── GIVEN RECORDS

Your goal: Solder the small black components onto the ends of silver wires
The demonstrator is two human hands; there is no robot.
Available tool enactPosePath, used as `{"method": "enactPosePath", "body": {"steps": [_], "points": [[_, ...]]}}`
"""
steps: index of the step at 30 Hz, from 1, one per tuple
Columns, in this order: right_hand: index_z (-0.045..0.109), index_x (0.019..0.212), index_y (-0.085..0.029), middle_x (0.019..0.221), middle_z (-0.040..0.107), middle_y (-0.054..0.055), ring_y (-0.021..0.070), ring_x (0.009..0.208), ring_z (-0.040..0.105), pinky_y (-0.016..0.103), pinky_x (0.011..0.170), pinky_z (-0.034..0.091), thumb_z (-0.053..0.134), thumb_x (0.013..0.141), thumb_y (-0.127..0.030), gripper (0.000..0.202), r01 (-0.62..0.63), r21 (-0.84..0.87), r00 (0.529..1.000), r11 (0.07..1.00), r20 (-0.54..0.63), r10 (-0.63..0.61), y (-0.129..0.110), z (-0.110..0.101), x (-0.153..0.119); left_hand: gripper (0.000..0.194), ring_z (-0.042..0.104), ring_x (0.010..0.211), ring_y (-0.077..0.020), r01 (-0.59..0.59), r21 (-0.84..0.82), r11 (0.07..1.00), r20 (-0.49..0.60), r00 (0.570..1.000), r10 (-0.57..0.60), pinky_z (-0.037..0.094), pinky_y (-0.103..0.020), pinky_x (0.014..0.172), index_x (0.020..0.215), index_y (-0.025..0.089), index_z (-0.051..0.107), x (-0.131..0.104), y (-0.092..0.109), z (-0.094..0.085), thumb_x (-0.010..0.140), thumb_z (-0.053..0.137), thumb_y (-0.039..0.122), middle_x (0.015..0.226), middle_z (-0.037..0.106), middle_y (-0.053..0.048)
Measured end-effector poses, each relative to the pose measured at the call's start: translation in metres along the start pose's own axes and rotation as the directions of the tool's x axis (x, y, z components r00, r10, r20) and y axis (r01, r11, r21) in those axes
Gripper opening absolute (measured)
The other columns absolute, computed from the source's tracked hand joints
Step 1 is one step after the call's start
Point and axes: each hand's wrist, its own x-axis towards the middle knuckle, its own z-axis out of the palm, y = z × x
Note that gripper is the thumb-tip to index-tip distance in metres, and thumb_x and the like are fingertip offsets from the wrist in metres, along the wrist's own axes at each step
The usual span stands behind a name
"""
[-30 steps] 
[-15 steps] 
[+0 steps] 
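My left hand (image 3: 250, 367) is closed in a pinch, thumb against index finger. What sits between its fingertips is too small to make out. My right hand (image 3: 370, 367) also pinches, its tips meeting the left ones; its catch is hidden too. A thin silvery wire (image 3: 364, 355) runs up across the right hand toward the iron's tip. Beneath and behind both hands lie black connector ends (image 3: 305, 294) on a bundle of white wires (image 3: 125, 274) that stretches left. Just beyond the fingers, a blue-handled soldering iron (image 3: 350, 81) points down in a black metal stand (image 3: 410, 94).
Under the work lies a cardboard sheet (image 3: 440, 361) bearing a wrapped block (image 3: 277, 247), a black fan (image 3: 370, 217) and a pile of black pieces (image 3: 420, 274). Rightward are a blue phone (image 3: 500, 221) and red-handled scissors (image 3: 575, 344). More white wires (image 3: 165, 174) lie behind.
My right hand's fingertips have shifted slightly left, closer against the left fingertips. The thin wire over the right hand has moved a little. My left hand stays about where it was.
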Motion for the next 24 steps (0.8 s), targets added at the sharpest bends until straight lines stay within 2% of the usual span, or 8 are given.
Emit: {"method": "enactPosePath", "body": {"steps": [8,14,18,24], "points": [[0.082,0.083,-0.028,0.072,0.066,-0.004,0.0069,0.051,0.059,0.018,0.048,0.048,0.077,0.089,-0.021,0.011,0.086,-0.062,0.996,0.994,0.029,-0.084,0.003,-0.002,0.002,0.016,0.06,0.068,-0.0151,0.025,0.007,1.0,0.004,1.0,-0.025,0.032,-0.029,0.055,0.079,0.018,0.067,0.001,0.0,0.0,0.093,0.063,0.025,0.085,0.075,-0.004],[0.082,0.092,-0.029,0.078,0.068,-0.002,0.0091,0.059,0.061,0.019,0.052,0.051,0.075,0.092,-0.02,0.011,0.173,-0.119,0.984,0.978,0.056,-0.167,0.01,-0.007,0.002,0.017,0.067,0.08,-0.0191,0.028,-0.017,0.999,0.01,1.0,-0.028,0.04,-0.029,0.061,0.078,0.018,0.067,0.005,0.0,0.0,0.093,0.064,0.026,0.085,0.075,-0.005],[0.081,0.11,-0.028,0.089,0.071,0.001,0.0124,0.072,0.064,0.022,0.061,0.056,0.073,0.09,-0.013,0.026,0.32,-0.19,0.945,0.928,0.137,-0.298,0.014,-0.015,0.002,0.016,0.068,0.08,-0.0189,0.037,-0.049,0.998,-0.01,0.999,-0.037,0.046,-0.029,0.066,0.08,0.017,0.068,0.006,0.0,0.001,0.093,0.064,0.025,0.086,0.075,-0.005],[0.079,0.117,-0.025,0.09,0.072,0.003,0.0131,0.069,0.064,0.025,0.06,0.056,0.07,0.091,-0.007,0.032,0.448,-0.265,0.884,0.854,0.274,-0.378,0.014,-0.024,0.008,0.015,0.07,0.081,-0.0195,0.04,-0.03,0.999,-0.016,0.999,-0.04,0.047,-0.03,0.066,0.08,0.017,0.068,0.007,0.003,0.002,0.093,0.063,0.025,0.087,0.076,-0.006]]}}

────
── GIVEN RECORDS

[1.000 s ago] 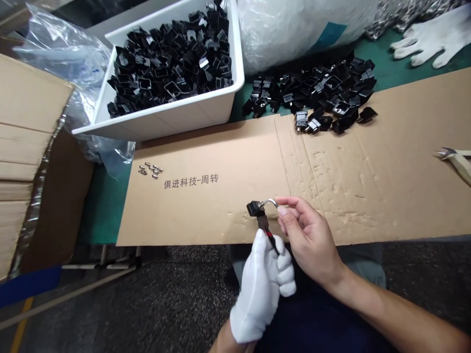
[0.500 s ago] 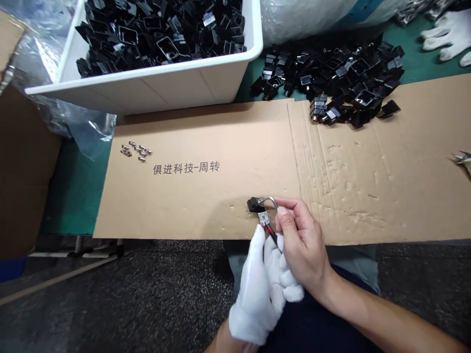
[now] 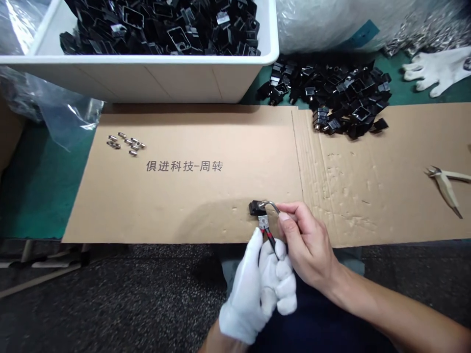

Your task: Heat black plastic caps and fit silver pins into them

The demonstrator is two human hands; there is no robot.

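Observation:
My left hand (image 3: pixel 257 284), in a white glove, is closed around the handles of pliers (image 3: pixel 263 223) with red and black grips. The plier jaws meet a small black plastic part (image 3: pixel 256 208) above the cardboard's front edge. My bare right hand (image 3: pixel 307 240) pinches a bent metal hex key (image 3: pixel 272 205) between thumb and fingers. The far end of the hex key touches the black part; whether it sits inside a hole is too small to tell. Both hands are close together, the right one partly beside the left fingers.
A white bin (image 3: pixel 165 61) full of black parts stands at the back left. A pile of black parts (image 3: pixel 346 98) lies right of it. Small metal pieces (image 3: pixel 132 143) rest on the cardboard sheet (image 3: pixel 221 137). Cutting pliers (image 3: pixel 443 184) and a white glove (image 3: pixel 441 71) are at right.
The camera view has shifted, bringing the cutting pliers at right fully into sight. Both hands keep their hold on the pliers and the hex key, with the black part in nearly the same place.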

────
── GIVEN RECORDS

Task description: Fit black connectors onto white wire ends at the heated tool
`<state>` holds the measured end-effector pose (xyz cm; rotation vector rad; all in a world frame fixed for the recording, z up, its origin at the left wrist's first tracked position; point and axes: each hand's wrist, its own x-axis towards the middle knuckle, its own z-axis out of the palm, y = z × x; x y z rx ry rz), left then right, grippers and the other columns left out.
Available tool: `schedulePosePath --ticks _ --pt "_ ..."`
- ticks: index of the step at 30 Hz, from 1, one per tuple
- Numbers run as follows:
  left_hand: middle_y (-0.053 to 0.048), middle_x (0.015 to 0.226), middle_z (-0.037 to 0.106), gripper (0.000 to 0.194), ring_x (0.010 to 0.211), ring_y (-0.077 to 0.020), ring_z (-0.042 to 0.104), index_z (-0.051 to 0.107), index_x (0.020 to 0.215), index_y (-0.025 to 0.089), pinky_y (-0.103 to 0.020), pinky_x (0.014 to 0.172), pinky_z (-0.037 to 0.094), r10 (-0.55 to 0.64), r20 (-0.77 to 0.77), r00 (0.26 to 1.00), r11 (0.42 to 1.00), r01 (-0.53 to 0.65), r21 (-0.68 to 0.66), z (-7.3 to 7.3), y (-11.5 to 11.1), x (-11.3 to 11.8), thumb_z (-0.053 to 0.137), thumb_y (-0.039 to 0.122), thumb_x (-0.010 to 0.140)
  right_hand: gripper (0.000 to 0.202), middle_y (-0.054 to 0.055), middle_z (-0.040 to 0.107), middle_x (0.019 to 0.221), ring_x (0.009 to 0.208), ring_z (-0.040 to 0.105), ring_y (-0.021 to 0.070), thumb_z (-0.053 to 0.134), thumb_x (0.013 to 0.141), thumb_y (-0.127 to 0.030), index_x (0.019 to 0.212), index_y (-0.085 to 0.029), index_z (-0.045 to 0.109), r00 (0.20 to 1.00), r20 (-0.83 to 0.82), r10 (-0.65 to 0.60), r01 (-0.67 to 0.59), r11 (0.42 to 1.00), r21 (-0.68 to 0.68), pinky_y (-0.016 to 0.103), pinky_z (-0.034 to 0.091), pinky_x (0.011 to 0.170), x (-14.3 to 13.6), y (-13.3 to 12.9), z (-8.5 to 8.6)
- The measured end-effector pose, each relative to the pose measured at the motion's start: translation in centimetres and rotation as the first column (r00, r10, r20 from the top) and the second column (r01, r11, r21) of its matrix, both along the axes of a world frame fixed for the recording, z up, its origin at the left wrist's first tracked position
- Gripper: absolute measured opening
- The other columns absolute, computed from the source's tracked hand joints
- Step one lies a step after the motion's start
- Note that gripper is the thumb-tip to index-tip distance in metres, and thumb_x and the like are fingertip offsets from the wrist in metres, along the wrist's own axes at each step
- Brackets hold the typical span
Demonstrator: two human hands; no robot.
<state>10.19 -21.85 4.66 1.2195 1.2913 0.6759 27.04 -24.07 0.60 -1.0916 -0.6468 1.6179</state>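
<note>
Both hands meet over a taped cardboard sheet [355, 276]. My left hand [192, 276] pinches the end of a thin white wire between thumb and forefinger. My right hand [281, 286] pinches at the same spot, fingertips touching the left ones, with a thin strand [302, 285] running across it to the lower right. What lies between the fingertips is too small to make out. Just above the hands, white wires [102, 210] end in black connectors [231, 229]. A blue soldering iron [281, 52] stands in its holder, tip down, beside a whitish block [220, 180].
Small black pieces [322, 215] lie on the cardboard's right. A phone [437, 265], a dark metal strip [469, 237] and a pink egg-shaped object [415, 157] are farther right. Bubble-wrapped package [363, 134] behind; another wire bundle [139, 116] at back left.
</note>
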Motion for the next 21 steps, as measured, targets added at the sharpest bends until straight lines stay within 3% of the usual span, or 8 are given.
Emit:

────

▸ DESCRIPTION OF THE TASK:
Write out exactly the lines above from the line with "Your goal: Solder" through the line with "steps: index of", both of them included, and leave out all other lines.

▸ RESULT BELOW:
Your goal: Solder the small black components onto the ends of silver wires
The demonstrator is two human hands; there is no robot.
Available tool enactPosePath, used as `{"method": "enactPosePath", "body": {"steps": [_], "points": [[_, ...]]}}`
"""
steps: index of the step at 30 Hz, from 1, one per tuple

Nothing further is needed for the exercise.